Le baryton-basse Alexandre Sylvestre (droite) le ténor Éric Thériault (gauche) ont alterné les rôles, toujours avec justesse et humour.

Des airs italiens à La Pulperie de Chicoutimi

La Société lyrique du Royaume avait joué gros, jeudi soir, à l’occasion de la dernière destination lyrique présentée au Bâtiment 1912 de La Pulperie. Trois membres de l’Opéra de Montréal et un pianiste originaire de la région ont fait revivre Puccini à Chicoutimi.

La soprano Caroline Bleau brillait comme seule interprète féminine auprès d’Éric Thériault (ténor) et Alexandre Sylvestre (baryton-basse), qui se sont offert non moins de quatre opéras du compositeur italien, en versions écourtées.

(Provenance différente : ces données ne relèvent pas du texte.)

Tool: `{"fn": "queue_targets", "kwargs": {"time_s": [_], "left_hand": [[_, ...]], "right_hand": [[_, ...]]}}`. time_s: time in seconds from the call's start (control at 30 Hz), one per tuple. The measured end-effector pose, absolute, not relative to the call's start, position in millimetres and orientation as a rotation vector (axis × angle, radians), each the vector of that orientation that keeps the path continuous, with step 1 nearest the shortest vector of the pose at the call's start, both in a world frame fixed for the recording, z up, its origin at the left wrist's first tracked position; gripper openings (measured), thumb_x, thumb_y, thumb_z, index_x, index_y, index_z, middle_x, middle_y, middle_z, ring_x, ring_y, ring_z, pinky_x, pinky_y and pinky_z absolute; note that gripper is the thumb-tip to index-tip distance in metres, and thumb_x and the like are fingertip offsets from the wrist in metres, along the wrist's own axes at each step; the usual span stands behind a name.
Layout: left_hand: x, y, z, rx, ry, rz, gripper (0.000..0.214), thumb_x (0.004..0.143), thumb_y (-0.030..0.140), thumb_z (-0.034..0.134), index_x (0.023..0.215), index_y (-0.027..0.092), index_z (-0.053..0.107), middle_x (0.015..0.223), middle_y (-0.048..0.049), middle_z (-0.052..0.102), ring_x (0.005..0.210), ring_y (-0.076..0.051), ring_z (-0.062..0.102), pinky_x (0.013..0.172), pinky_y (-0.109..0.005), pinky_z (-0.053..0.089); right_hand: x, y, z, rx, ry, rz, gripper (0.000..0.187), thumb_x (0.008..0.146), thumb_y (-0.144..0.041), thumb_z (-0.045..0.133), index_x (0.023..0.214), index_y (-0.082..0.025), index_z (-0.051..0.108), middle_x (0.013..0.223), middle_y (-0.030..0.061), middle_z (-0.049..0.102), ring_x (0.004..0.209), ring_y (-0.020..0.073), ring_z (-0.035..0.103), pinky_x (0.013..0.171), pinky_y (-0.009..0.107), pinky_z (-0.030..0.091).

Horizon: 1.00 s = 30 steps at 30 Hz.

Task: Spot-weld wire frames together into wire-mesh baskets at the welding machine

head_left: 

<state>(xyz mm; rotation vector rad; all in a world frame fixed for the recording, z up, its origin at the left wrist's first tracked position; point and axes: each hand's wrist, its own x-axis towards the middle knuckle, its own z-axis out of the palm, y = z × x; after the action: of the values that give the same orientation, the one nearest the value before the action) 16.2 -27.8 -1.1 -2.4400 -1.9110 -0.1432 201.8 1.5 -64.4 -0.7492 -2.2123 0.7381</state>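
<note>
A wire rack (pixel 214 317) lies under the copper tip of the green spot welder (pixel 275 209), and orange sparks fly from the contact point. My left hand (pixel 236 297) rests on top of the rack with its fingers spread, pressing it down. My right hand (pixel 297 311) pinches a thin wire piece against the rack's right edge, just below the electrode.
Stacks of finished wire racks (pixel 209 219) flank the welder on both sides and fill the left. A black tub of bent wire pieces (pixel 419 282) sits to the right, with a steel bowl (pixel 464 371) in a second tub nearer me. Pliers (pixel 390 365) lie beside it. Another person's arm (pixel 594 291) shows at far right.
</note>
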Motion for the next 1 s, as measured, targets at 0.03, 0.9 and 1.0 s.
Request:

Accompagnés au piano par Dominic Boulianne, un diplômé du Conservatoire de musique de Chicoutimi très actif dans le milieu classique, les trois interprètes ont su capter la riche réverbération des murs de pierres de l’enceinte et de l’intimité unique qu’elle procure.

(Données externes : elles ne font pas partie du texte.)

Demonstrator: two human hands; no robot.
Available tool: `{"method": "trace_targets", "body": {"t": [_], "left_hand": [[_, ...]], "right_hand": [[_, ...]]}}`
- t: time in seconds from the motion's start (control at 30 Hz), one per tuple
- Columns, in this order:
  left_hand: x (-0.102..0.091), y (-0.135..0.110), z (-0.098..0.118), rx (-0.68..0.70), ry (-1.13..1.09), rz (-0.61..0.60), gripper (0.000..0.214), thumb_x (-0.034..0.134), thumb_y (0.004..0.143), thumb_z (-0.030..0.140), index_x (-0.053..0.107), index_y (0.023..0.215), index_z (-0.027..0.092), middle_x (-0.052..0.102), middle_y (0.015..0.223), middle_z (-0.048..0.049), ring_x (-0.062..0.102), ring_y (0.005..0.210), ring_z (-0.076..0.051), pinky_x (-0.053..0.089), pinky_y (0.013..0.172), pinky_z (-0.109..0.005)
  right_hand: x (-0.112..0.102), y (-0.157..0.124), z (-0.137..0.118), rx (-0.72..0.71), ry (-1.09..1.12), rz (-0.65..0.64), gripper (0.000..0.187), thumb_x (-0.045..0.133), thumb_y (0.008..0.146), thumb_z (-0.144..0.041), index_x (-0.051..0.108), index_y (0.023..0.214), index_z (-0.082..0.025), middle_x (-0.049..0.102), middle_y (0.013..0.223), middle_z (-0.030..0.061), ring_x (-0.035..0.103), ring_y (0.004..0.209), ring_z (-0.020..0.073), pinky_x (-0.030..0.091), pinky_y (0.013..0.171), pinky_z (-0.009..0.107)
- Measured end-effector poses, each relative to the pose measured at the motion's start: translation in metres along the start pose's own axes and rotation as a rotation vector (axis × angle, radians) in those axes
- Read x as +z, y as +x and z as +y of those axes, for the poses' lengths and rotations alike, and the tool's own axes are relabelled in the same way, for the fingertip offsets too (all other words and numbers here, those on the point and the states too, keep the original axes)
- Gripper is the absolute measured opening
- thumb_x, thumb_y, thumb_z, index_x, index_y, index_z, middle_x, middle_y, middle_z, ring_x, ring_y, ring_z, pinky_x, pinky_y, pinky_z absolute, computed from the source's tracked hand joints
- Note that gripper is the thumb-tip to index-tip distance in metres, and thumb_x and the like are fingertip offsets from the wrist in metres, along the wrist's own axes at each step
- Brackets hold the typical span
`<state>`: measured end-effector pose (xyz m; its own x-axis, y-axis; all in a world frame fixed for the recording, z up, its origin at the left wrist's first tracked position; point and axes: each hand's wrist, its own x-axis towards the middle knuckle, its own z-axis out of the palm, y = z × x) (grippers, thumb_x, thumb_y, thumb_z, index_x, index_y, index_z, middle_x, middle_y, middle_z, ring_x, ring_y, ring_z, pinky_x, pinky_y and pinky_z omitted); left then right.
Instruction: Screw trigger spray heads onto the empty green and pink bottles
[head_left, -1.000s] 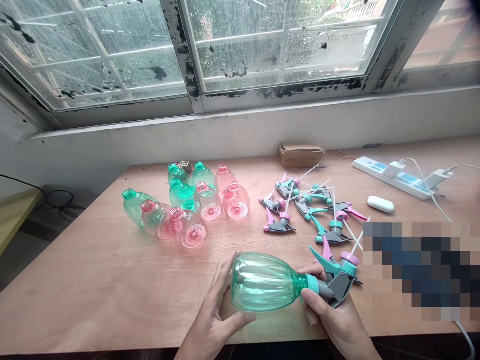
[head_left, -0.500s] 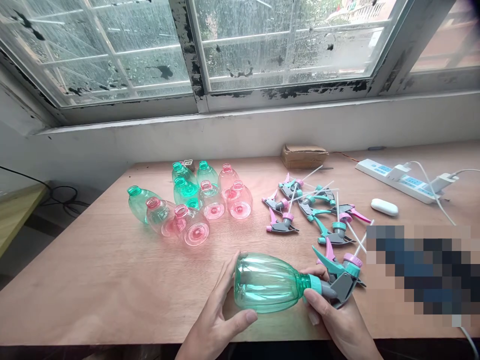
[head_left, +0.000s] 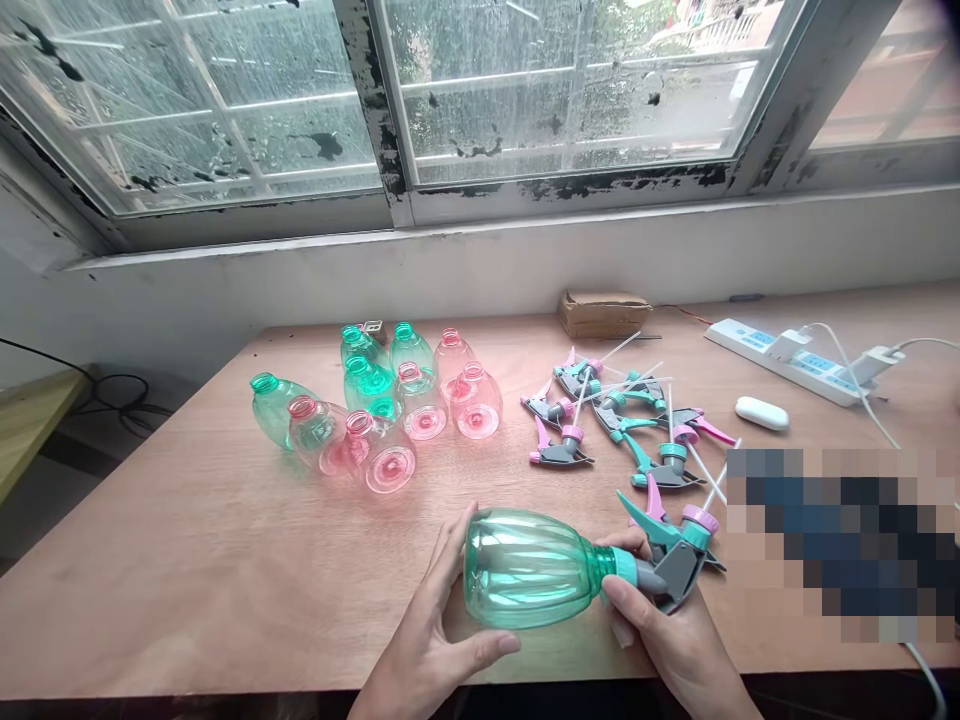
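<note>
A makeshift workroom, it seems, though little of it shows: a wooden table below a peeling window frame holds grouped bottles, loose spray heads and a power strip.

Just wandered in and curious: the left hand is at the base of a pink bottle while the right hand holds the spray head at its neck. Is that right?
Not quite: in the head view the bottle is green, not pink. The left hand is at its base, and the right hand holds the spray head.
</note>
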<state>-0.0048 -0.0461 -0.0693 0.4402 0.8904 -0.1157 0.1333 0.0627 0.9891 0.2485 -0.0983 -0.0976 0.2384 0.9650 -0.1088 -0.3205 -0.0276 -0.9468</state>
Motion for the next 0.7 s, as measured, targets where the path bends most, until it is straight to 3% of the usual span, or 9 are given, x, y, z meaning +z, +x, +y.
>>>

Nombreux étaient ceux qui s’étaient déplacés afin d’assister aux déclamations des protagonistes issus des œuvres du répertoire du maître italien, dont Madama Butterfly, Gianni Schicci et Tosca.

Caroline Bleau a impressionné par son registre vocal, mais aussi par sa prestance.

Se commettant en solo ou en duo, les chanteurs ont offert des moments tantôt chargés d’émotions, tantôt comiques.

Leur gestuelle communicative et convaincante permettait de s’imager les récits, joués en courtes saynètes dans un ordre non chronologique. « On fait un petit marathon, ce soir », a précisé Éric Thériault, en riant.

Entre autres moments idylliques, le duetto O Soave Fanciulla a séduit l’auditoire. Caroline Bleau a alors montré toute sa prestance en une Mimi amoureuse, séduite par un Rodolfo (Éric Thériault) convaincant.

Fidèle à la mission de la Société d’art lyrique du Royaume, cette dernière destination lyrique de la saison était l’endroit parfait pour s’initier à l’opéra.